Restate the data word for word. Leave the pictures out.
= Beginning of Section =
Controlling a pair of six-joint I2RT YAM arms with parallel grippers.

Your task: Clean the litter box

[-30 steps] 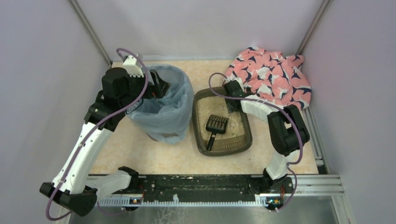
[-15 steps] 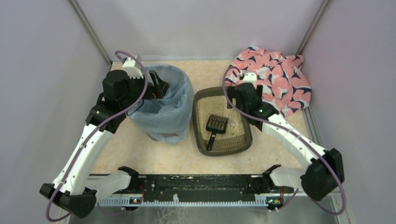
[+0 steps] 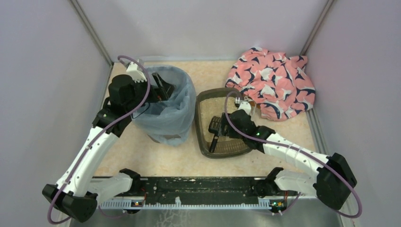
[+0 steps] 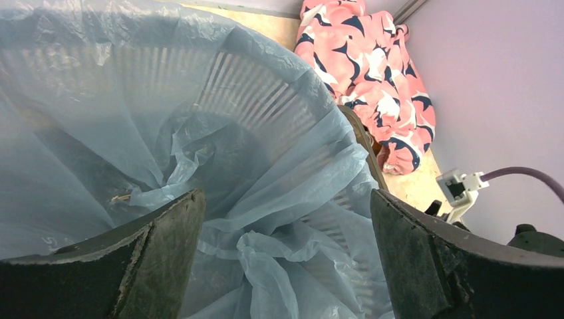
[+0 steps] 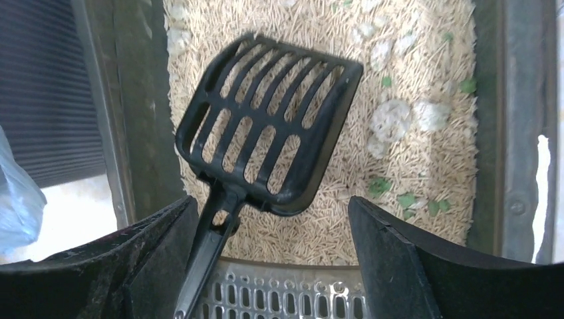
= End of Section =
- Answer space:
Controlling a pair of six-joint I2RT YAM arms with parallel grippers.

Your task: Clean the litter box

[-30 steps] 
[-15 steps] 
[+0 steps] 
[+0 steps] 
[+0 steps] 

This exercise requires no additional answer.